▶ **TRY IT**
Lines to restate from the data below: from the one containing "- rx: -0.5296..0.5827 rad" to the one containing "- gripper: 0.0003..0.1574", both included. Give them again exactly, and only them.

▶ **DATA FOR PROCESSING**

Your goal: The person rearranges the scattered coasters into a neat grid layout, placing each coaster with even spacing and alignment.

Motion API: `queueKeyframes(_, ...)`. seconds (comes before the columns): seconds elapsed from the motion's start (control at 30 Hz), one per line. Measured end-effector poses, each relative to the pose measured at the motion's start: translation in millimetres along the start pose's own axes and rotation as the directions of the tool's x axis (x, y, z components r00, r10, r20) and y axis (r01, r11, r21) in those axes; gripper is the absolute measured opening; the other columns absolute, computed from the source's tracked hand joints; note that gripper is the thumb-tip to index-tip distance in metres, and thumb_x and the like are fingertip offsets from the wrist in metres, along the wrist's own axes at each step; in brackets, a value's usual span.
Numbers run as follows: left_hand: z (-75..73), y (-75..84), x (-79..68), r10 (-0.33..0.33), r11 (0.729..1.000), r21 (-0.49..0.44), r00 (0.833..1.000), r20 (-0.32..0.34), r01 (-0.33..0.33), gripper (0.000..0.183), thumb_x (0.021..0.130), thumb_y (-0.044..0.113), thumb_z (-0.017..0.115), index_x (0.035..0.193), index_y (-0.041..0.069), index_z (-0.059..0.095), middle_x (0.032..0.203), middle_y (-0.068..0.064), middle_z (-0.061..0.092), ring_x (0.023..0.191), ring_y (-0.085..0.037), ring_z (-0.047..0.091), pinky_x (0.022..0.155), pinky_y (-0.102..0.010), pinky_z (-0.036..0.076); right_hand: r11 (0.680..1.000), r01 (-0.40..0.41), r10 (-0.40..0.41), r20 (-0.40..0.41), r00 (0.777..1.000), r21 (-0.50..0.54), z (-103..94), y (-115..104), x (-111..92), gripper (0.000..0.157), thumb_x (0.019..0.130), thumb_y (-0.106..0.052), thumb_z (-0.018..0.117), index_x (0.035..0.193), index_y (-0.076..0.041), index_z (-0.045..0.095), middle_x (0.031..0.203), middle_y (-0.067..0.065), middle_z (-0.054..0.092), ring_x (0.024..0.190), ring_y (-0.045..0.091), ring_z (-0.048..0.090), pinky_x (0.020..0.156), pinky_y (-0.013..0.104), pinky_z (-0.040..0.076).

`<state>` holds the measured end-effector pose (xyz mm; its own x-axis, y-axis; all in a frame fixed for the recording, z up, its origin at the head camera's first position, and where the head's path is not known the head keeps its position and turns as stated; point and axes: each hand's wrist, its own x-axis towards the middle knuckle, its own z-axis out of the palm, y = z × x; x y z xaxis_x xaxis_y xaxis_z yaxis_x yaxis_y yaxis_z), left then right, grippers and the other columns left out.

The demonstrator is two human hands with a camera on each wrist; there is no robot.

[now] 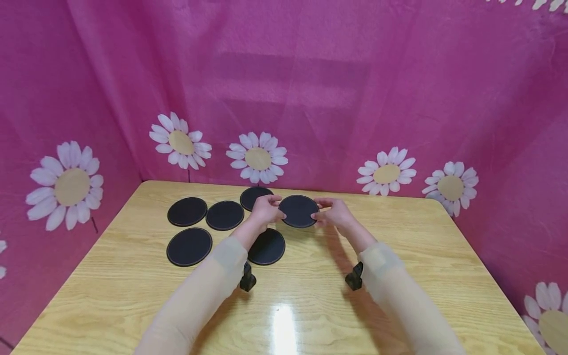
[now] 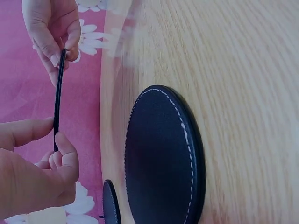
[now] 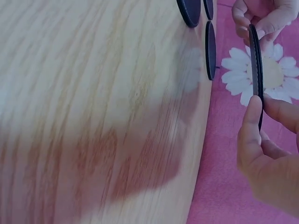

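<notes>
Both hands hold one round black coaster (image 1: 299,211) above the wooden table. My left hand (image 1: 267,211) pinches its left edge between thumb and fingers; my right hand (image 1: 334,216) pinches the opposite edge. Seen edge-on in the left wrist view, the coaster (image 2: 59,93) is thin, with the left thumb and fingers on either side of it. The right wrist view shows the right thumb and fingers gripping the near end of the coaster (image 3: 256,70). Just below the left hand lies another black coaster (image 1: 267,247) on the table, its light stitched border visible in the left wrist view.
More black coasters lie flat on the left half of the table: one at front left (image 1: 189,246), one at far left (image 1: 187,211), one beside it (image 1: 225,215) and one near the back edge (image 1: 254,196). A pink flowered cloth (image 1: 310,123) hangs behind the table (image 1: 421,256).
</notes>
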<state>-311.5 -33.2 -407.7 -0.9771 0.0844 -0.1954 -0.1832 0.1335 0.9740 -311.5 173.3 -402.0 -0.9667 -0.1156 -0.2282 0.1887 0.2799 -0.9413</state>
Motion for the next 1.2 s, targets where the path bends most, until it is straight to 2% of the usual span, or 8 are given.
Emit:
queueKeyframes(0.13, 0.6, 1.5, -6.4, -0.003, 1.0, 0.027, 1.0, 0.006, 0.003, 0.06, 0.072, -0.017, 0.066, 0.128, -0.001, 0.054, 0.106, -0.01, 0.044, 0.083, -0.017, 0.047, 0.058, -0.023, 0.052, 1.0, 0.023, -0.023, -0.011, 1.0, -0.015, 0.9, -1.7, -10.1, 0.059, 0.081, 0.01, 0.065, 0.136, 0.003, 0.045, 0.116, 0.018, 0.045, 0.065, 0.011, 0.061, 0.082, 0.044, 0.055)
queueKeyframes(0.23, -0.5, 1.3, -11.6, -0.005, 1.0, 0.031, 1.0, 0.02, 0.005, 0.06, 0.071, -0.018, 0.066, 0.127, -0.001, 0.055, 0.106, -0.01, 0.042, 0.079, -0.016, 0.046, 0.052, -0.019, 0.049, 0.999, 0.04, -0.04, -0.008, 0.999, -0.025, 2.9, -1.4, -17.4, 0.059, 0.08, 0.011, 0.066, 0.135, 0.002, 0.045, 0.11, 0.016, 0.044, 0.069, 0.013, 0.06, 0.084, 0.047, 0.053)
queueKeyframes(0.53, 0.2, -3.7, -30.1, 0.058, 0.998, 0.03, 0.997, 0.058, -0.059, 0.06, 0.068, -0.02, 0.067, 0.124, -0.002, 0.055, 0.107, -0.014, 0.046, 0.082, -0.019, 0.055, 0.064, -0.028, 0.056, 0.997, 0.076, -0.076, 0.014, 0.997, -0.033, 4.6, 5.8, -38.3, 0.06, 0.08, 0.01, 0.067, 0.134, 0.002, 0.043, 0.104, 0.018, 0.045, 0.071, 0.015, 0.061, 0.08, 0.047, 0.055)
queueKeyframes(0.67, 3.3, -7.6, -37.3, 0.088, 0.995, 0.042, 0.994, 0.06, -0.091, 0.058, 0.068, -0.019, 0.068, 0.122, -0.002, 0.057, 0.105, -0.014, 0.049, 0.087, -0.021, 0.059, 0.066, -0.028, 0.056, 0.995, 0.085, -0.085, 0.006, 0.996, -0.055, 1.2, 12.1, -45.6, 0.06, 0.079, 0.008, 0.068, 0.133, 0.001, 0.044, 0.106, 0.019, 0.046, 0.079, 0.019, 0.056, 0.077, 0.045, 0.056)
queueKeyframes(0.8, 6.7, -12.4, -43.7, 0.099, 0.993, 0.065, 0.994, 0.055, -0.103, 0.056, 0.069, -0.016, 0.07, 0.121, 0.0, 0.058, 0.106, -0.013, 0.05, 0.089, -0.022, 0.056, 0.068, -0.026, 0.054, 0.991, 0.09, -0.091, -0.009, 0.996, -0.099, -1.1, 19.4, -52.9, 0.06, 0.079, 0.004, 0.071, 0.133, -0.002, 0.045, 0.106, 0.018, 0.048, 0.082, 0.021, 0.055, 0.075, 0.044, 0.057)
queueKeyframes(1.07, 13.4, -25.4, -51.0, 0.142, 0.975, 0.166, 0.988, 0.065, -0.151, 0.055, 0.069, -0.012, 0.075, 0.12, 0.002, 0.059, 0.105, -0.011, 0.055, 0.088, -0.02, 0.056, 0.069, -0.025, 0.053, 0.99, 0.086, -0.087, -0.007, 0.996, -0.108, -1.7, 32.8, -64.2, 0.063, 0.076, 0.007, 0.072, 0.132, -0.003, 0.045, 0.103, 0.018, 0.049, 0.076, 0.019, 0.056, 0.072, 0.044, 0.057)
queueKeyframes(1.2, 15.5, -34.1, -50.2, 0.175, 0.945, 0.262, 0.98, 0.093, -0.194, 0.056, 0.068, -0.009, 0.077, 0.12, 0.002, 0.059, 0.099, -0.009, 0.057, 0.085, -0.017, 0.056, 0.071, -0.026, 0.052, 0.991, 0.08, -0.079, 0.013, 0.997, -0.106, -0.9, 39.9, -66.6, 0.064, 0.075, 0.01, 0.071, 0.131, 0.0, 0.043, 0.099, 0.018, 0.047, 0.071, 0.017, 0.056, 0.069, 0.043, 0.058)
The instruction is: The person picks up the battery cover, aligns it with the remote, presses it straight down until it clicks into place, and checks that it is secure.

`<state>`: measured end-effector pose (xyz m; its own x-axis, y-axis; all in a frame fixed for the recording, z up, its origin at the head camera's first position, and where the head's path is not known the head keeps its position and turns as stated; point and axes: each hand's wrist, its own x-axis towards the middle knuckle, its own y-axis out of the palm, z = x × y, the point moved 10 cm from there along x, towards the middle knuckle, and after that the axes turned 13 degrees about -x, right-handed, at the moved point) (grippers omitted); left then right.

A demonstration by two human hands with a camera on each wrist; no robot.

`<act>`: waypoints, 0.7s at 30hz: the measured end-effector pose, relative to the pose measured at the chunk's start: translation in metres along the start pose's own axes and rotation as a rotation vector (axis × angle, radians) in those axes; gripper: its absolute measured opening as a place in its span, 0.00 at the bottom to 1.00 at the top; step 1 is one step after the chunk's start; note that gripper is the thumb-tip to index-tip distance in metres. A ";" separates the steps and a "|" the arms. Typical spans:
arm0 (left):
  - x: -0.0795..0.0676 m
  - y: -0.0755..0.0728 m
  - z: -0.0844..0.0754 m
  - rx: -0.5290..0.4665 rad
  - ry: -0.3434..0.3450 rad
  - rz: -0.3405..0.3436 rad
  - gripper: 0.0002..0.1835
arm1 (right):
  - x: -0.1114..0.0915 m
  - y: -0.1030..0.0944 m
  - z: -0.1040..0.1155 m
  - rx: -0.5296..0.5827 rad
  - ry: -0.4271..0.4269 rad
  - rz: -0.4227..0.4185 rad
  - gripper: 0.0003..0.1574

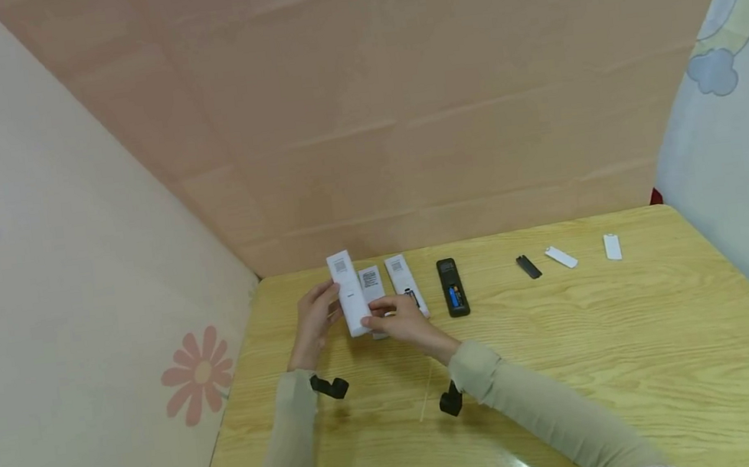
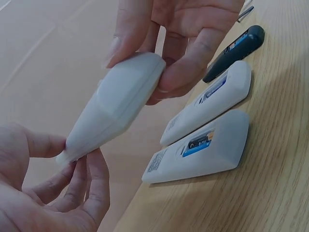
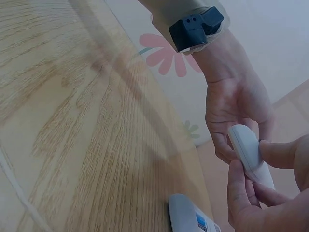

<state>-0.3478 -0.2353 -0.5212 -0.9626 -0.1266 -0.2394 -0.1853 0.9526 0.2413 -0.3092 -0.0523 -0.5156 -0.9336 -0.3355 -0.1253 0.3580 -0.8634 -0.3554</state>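
Observation:
Both hands hold a white remote control (image 1: 350,294) tilted above the table, its label side showing in the head view. My left hand (image 1: 316,313) grips it along its left side; in the left wrist view, thumb and fingers pinch its narrow end. My right hand (image 1: 404,321) pinches the thicker near end between thumb and fingers. Just beyond my right hand lie two white remotes, one (image 2: 200,150) with batteries showing in its bay and the other (image 2: 212,99) with an uncovered bay too. A black remote (image 1: 453,286) lies to their right, blue and orange batteries visible inside.
Farther right on the wooden table (image 1: 601,338) lie a black battery cover (image 1: 528,267) and two white ones, one slanted (image 1: 561,257) and one straight (image 1: 612,246). A thin pale cord (image 3: 19,193) runs across the tabletop. Curtain-like walls stand behind and at both sides.

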 end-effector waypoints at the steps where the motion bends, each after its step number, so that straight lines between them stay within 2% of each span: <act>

▶ **SOLUTION TO THE PROBLEM**
  - rx: -0.5296..0.5827 rad
  - ry: -0.4271..0.4269 rad
  - rz: -0.4227..0.4185 rad
  - gripper: 0.0003..0.1574

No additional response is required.